A equação existencial
Em seus romances, o escritor Milan Kundera declarou que buscava apreender a situação fundamental de um personagem, que revelaria a essência de uma problemática existencial. Kundera batizou essa essência de código existencial do personagem.
O escritor tcheco não chegou a transformar sua intuição em um conceito. De qualquer forma, o termo é sugestivo para a compreensão do personagem audiovisual. Falar de uma questão existencial é tratar de algo abstrato, impalpável, sublime, porém etéreo. Por outro lado, a ideia de código nos remete a forma, lógica, coerência. É como se a alma do personagem tivesse uma geometria. O código existencial nos oferece, de saída, um sentido para o personagem: de toda sua história, da infinidade de grandes e pequenos momentos, de todos os infindáveis conflitos que uma vida pode abarcar, o que estará impresso na tela é, ao fim, o que se relaciona com o código existencial do personagem.
A analogia com o código pode ir mais longe. É possível dizer que, ao longo de uma narrativa, o que se desenrola diante dos nossos olhos é uma equação existencial. O começo do filme expõe um problema com todas as suas incógnitas e variáveis. A narrativa nada mais é do que o desdobramento dessa equação. A lógica narrativa, porém, não lida com números, mas com a variedade das situações humanas. Os termos da equação são angústias e afetos, medos e alegrias, desafios e dilemas.
Nas cenas iniciais de “O Filho da Noiva”, vemos um prólogo em que o garoto Rafael é destemido, desafiando os meninos mais velhos da rua. Assim que a situação se complica, Rafael corre em disparada, até encontrar refúgio no lanche da tarde e no aconchego oferecidos pela mãe.
O garoto observa a mãe fascinado, e daí um corte direto nos leva aos mesmos olhos, agora de adulto. O olhar é apagado e vazio, encoberto pela fumaça do cigarro do insone Rafael. A grande incógnita da equação aparece: o que terá acontecido para aquele garoto ter virado este adulto?
Na manhã seguinte, Rafael chega agitado e ofegante para tocar os negócios. O restaurante da família está a perigo, Rafael atende duas ligações ao mesmo tempo, atravessa a rua sem olhar, fuma um cigarro atrás do outro, prova os pratos, tenta encontrar seu contador. Como observa um personagem secundário, ele parece um malabarista chinês que precisa correr para lá e para cá para girar os pratos e não os deixar caírem.

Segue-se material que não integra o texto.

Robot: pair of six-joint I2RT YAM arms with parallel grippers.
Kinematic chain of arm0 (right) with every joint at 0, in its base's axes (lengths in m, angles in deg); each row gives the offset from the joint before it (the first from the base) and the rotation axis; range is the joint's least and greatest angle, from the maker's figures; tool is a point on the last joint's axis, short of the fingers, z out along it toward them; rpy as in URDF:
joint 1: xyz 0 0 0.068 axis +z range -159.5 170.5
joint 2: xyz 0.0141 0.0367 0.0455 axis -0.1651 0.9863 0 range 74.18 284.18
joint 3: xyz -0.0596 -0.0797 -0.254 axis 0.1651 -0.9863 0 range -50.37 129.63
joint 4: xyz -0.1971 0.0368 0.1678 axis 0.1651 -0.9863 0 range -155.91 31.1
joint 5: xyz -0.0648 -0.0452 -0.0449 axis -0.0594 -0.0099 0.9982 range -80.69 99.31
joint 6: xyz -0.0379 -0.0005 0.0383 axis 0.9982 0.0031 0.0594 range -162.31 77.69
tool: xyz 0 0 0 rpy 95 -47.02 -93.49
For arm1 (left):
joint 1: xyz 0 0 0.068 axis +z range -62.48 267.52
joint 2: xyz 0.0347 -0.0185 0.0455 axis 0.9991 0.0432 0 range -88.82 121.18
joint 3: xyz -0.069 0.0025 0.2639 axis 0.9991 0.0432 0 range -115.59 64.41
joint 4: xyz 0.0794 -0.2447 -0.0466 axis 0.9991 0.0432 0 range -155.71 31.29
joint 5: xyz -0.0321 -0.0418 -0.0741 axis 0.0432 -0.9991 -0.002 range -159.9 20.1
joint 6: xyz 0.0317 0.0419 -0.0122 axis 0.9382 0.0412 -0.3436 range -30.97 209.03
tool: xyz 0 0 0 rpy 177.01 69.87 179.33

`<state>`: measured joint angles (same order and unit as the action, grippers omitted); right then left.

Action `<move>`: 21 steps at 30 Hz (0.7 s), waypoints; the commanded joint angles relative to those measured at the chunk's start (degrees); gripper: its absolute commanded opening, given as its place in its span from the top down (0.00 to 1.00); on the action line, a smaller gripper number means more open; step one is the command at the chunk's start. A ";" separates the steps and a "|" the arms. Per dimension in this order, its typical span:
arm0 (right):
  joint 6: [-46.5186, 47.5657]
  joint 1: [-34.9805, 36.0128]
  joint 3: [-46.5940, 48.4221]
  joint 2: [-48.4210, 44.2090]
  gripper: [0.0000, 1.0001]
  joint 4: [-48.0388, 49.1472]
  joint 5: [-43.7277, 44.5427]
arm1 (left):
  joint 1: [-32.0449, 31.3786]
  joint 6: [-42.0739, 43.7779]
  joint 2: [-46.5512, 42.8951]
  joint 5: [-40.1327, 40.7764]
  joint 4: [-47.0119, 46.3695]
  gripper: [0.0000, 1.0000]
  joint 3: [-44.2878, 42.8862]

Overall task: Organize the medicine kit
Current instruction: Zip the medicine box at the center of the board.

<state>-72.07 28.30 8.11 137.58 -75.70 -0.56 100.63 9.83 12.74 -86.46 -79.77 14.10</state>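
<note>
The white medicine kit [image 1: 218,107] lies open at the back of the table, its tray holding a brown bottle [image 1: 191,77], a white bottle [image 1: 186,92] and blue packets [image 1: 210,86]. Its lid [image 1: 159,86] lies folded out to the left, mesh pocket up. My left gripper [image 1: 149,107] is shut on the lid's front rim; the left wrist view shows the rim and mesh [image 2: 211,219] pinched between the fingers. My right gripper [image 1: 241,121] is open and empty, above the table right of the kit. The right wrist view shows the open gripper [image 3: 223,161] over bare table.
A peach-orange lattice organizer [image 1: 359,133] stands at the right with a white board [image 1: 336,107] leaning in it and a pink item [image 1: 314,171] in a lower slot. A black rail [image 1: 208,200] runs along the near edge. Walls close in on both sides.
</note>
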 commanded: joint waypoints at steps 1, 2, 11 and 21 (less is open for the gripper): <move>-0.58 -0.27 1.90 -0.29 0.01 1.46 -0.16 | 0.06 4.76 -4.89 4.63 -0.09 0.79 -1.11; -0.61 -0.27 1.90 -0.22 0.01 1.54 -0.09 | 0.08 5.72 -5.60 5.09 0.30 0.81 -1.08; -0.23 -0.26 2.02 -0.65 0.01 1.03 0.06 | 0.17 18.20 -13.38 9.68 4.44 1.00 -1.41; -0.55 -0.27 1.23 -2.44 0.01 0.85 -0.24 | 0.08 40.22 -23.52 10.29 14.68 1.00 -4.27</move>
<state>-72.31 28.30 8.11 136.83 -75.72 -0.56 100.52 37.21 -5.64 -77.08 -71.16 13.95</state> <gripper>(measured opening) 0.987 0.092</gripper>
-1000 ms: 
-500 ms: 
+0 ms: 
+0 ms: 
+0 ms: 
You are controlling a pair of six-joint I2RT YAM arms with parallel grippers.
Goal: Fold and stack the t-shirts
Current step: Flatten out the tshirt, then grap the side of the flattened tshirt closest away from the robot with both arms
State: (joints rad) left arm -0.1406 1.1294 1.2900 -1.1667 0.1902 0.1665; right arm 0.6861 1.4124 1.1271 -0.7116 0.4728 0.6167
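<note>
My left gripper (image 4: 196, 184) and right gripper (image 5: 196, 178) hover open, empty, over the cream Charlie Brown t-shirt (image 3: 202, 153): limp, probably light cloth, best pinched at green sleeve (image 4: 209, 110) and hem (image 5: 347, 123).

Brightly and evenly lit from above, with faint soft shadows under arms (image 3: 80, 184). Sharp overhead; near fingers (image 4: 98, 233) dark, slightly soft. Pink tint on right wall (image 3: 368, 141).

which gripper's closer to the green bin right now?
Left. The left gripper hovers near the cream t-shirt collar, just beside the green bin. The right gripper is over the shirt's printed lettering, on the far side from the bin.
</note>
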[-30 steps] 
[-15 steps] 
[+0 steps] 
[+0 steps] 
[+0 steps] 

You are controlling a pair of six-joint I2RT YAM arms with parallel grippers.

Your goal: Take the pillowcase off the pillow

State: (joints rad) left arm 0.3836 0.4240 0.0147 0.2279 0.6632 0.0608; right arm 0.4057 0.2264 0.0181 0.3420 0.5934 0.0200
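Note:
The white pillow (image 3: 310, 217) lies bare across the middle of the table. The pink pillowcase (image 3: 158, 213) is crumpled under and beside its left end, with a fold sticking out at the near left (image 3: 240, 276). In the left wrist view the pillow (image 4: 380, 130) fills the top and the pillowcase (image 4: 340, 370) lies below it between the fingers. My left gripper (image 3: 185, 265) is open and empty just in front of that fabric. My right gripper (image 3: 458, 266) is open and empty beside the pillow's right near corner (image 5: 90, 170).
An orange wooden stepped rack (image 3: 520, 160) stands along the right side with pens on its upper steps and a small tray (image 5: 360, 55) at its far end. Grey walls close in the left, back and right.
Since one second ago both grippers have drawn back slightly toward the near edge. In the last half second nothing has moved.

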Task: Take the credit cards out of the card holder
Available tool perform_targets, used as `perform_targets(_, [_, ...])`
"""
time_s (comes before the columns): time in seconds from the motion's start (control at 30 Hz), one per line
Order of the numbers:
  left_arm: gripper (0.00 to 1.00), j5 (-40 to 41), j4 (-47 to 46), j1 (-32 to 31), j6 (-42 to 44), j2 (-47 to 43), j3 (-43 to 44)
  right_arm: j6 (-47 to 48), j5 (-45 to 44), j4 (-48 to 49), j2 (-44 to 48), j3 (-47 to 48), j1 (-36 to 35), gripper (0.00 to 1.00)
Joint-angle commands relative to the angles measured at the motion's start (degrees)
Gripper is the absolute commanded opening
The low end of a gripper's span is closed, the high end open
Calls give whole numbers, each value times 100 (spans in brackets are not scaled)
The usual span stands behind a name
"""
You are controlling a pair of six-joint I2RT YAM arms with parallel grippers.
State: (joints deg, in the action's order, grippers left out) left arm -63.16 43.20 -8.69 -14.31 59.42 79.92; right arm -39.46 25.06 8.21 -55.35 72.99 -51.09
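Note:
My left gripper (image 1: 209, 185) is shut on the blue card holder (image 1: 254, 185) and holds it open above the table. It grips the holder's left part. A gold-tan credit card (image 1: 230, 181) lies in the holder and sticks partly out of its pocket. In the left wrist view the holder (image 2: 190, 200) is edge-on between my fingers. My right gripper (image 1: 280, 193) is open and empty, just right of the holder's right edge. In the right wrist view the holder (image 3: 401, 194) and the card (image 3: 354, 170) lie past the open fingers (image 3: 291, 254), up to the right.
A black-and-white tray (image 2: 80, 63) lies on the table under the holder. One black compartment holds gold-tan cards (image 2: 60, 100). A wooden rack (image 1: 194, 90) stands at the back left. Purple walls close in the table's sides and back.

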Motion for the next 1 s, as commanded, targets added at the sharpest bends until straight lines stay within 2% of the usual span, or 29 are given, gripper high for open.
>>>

Ao mesmo tempo, em menos de dez minutos, descobrimos que ele não tem uma relação muito calorosa com a namorada, que ele não confia nos funcionários, que vive em conflito com a ex-mulher, que é distante da filha. Um inventário de relações esgarçadas. Eis então que a equação existencial se completa na tela. O pai surge para chamar Rafael para visitar a mãe. Ela está no asilo, com Alzheimer. Rafael diz que não pode, tem problemas a resolver. O pai lembra que faz um ano que o filho não visita a mãe, e naquele dia é aniversário dela. Rafael explode sua raiva contra o contador desaparecido, que chega justamente neste momento.
Estamos diante, portanto, de uma situação existencial. O garoto que podia tudo, tinha para onde correr; hoje ele corre para um lado e para o outro, perdido. Antes ele corria para o acalanto da mãe, hoje ele corre para fugir do laço desfeito. Por ter perdido o vínculo original, todos os vínculos do Rafael adulto são frágeis, incompletos.
Compreender a equação existencial do personagem, ser capaz de enunciá-la com uma ou duas metáforas essenciais revela mais sobre o personagem do que extensos perfis recheados de psicologismo. O personagem tem muitos aspectos e muitas camadas, mas, ao fim, todos eles emanam do mesmo lugar, que é seu código existencial. Nada do que irá preencher as páginas em branco se relaciona com outra coisa senão com essa questão de fundo.
Pode ser uma equação de primeiro grau, para um filme simples e palatável, ou uma lousa coberta de colcheias, sinais, parêntesis, letras e números em profusão. Uma equação no estilo Einstein, que para os simples mortais são apenas rabiscos incompreensíveis, mas para um físico faz todo o sentido. Um personagem de série dramática, com o tempo de narrativa para o desenvolvimento de suas mil camadas, muitas delas ambíguas, é uma equação desse tipo.
A origem etimológica da palavra narrar tem a ver com conhecer. Da infinidade de aspectos da nossa existência, cada narrativa elege um problema para jogar luz. O narrador estabelece: agora vamos nos deter nisso. O número de problemas, combinado com os inúmeros ângulos de abordagem, tornam o jogo potencialmente infinito.
Nenhum de nós, por mais intensa e agitada que seja a vida, tem condição de experienciar tantas questões existenciais. As narrativas existem justamente para ampliar nosso espectro de compreensão. Contar e ouvir uma história é uma forma de sabedoria.